5. 37 weeks of gestation: A telephone follow-up will be conducted to collect the information regarding the third trimester pregnancy complications.
6. Delivery information: A telephone follow-up will be made to collect delivery information including gestational age, delivery mode, delivery complications and infant information such as birth weight, any birth defect, etc.
7. Postpartum information: Postpartum information includes complications of both the mother and the infant, which will be collected 6 weeks after delivery.

For those not receiving a fresh embryo transfer (e.g. due to OHSS), and those not achieving live birth and with surplus cryopreserved embryos, the outcome of frozen-thawed embryo transfer cycles will be followed up and recorded as well.

7. Outcome measures:

1) Main outcome: live birth rate (effective indicator) per stimulated cycle. 2) Secondary outcomes include effective and safety indicators. 8. Biostatistic analysis method and sample size calculation:

1. Sample size will be calculated based on superiority test: α=0.05, 1-β=0.80. The reported live birth rate is about 30%, while the live birth rate of the prolonged protocol is predicted to be around 40% based on previous retrospective studies. We set the delta value as 6%, and the ratio between groups will be 1:1; therefore, the sample size of each group is 851. Taking into consideration a drop rate of 10%, we expect to ultimately have a total of 1892 enrollees, with 946 participants in each group.
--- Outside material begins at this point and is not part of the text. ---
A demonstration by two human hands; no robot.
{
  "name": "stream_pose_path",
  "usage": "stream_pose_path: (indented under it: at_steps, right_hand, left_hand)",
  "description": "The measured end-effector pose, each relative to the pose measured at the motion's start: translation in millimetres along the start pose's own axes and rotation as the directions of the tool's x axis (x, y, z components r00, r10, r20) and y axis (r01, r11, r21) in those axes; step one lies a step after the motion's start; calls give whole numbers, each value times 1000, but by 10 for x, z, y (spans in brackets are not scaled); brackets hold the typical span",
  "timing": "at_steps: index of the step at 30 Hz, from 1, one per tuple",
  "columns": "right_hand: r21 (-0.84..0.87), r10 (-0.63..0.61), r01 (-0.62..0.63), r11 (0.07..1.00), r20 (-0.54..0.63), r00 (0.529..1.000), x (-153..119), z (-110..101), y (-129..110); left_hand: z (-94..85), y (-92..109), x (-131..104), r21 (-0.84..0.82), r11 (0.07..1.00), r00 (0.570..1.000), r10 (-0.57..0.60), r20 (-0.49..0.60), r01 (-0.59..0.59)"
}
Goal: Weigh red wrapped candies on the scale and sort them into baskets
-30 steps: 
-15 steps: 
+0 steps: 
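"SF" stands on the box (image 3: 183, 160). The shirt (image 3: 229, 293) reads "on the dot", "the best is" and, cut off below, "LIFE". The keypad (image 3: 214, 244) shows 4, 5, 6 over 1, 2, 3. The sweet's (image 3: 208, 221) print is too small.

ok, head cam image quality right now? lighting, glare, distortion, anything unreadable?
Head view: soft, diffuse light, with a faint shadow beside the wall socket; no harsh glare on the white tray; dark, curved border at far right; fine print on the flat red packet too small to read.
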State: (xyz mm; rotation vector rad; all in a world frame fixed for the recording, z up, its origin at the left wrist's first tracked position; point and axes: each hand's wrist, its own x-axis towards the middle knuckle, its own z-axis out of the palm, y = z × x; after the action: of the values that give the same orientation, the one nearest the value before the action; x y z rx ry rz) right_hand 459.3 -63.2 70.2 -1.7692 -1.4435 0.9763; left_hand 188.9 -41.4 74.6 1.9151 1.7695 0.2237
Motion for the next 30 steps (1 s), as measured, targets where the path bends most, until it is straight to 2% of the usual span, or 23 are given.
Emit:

2. Statistical analysis method:

   1. Statistical description We will adopt descriptive statistical analysis to summarize the participants' demographic characteristics, physical examination, laboratory tests, other health information and the outcome indicators. The continuous variables will be described with means and standard deviation (or median and interquartile range), while the categorical variable will be described with frequency and percentage. The proportion of drop-off cases will be calculated and analyzed.
   2. Comparable analysis It will be used to compare the demographic and other baseline characteristics to make sure the comparability of the two groups. If the continuous variables follow the normal distribution, t test will be performed; if not, the rank sum test or a normal transformation will be performed. For the categorical variables, chi-square test or Fisher's exact test will be performed.
   3. Statistical analysis for the outcome measures Between-group differences for categorical and continuous outcome variables will be assessed by logistic regression and linear regression, respectively.
   4. Safety analysis Adverse events and reaction will be listed and analyzed using the chi-square test.
   5. The analysis for the primary outcome and important outcome measurements will be based on both the intention-to-treat analysis and per-protocol analysis. The results of these two analyses will be compared in the final analysis.